Países como Colombia, donde han huido muchos venezolanos; Perú, donde los refugiados venezolanos se han convertido en víctimas de trata; y Argentina, cuyo sistema de justicia penal tiene una de las definiciones legales más amplias de procesar “crímenes de lesa humanidad”, deberían investigar si los asociados de Maduro han cometido crímenes dentro de sus jurisdicciones.

Algunos dirían que presentar cargos criminales contra el equipo de Maduro es inútil. Seguramente no serán extraditados a ningún otro lugar. Si bien eso puede ser cierto, todavía hay peso en tales acciones.

Primero, los sistemas judiciales en EE.UU., y en muchos otros países de la región, siguen siendo respetados por ser independientes. Si bien existe un precedente para que el Departamento de Justicia se centre en los intereses de la política exterior de los EE.UU., todavía hay una importante separación entre las sanciones, que se puede hacer a capricho del Ejecutivo, y las acusaciones, que requieren que las pruebas se presenten en un tribunal de ley.

En segundo lugar, una vez procesados, Maduro y sus amigos pueden estar sujetos a un “aviso rojo” de Interpol que limitaría gravemente su capacidad para salir de Venezuela.

En tercer lugar, las pruebas reunidas por países que son signatarios del Estatuto de Roma, el tratado internacional que estableció la Corte Penal Internacional, pueden ser entregadas a la corte para sus propias investigaciones.
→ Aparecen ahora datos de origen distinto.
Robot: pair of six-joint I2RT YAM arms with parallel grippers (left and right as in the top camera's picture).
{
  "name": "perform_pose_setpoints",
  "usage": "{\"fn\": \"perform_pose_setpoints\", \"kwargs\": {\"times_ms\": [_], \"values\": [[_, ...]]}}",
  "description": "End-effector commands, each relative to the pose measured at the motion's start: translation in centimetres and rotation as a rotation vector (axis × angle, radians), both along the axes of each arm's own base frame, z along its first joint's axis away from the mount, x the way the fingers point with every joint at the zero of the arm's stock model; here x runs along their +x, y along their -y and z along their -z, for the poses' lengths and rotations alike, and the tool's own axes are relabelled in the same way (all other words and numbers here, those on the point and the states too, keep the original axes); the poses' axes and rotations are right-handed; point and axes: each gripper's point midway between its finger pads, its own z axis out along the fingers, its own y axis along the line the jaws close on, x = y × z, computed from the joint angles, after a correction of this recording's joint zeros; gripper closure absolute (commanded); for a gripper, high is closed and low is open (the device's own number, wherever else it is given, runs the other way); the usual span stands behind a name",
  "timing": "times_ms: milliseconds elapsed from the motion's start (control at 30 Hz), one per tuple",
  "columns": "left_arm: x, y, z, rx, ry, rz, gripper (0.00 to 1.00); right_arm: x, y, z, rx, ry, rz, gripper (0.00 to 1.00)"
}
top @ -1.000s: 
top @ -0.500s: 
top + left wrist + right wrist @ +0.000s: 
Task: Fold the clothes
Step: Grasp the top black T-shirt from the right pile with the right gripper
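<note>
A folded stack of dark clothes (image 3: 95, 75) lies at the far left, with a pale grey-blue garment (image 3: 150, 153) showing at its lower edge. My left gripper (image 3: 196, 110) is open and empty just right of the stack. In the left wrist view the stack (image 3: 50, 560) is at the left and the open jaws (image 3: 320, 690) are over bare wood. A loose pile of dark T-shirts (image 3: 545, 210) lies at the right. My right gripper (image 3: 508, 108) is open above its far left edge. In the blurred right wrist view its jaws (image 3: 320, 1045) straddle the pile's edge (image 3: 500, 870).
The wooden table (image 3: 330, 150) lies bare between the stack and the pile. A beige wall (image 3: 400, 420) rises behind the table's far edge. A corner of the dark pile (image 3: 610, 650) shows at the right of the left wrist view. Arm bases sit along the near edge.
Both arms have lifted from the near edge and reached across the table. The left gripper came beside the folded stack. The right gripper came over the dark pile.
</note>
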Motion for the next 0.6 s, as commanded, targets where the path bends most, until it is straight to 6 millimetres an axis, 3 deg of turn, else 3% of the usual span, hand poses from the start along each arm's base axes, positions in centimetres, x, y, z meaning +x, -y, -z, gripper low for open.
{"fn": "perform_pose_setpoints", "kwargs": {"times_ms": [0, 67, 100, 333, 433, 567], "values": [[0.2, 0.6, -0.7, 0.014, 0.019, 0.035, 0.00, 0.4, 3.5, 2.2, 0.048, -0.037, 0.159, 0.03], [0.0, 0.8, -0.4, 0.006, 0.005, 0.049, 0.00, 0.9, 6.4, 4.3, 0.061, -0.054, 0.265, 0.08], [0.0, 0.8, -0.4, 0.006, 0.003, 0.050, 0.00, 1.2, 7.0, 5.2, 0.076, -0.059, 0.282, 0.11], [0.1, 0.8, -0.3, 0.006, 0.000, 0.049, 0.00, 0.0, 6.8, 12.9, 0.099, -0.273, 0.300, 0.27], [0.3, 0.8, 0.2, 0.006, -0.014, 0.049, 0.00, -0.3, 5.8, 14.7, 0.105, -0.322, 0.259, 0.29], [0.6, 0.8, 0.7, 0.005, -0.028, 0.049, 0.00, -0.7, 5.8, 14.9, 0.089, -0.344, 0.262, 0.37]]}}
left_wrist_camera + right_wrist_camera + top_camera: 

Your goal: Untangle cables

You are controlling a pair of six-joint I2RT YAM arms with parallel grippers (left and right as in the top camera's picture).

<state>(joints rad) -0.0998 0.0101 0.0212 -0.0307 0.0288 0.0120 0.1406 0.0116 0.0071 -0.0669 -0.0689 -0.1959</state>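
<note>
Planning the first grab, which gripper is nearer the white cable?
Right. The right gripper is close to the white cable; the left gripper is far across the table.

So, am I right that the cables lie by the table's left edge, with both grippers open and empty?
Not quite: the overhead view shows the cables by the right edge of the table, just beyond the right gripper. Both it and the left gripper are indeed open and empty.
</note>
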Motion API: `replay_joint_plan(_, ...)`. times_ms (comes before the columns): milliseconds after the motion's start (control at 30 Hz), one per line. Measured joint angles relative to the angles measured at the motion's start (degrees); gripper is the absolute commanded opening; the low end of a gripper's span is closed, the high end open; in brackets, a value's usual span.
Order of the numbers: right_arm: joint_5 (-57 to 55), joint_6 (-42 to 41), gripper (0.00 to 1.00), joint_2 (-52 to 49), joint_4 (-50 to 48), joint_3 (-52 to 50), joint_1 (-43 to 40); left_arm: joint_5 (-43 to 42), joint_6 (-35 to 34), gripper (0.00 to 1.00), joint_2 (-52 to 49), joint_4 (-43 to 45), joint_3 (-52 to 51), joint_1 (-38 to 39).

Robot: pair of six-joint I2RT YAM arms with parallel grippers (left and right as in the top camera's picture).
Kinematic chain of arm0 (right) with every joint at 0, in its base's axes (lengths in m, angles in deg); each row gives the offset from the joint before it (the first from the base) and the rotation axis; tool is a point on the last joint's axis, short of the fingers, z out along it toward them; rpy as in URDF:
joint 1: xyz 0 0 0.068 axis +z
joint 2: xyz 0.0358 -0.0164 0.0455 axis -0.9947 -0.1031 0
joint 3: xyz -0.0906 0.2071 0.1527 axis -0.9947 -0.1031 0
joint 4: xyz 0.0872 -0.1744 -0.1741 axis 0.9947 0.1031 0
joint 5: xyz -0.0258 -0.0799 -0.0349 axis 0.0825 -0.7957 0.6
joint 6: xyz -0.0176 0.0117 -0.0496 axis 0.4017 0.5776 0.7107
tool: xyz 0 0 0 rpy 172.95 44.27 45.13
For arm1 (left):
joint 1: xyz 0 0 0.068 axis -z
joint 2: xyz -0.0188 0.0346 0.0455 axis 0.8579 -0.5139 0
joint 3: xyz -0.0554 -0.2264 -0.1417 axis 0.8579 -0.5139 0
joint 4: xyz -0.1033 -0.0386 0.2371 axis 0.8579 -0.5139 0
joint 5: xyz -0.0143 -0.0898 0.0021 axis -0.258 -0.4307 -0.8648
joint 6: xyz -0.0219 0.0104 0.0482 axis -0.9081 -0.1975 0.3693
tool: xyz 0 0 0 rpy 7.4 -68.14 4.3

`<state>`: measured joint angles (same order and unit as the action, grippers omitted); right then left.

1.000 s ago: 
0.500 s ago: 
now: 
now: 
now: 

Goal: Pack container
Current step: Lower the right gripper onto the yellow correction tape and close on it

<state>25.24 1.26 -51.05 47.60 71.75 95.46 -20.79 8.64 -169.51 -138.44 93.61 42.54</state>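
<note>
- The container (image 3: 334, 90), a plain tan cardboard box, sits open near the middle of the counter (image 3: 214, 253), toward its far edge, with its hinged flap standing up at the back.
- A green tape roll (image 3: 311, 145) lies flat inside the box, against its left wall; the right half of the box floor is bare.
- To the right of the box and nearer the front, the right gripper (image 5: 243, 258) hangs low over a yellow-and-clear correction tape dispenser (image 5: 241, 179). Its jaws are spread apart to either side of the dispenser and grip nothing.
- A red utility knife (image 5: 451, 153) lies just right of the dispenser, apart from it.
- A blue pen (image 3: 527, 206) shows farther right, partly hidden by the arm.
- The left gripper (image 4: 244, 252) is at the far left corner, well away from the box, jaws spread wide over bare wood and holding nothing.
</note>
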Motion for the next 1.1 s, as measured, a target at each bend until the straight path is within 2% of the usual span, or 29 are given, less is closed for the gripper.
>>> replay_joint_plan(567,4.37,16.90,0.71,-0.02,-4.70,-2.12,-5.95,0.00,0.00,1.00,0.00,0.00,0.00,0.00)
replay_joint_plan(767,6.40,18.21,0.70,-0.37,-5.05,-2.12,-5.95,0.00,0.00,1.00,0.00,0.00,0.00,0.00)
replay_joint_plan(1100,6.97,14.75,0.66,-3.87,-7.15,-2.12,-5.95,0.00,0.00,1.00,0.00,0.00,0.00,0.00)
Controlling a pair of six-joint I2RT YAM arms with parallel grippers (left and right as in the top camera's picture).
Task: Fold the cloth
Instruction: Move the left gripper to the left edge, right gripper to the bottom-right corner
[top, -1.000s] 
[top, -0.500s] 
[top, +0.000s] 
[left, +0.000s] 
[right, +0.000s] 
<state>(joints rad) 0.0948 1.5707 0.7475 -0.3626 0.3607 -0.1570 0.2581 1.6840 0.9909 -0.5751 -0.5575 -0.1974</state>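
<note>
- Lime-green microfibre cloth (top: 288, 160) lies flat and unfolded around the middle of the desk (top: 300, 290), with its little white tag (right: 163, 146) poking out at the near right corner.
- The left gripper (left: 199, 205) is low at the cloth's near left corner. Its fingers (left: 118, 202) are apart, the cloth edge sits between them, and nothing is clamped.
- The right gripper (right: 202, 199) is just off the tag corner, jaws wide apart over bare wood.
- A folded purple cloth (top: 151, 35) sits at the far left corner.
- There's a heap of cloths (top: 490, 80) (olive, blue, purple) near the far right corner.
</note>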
Una investigación inicial del tribunal sobre las denuncias de tortura por parte de actores estatales en Venezuela se abrió en febrero, luego de que seis gobiernos presentaron una solicitud formal.

Recopilar evidencia para emitir acusaciones contra otros miembros del círculo de Maduro sería un esfuerzo intensivo. La comunidad de inteligencia de EE.UU. tendría que proporcionar al Departamento de Justicia gran parte de la evidencia necesaria. Nuestros países socios en la región tendrían que establecer equipos de fiscalía. El intercambio de información de inteligencia que EE.UU. reúne con socios extranjeros debería tener prioridad.

A medida que el pueblo venezolano continúa mostrando su capacidad de recuperación, la comunidad internacional también debe seguir mostrando su resolución. Los sistemas judiciales de las Américas deberían iluminar la creciente oscuridad venezolana y pedir cuentas a los muchos miembros del régimen que se han mantenido ricos y poderosos a costa de sus ciudadanos sufrientes.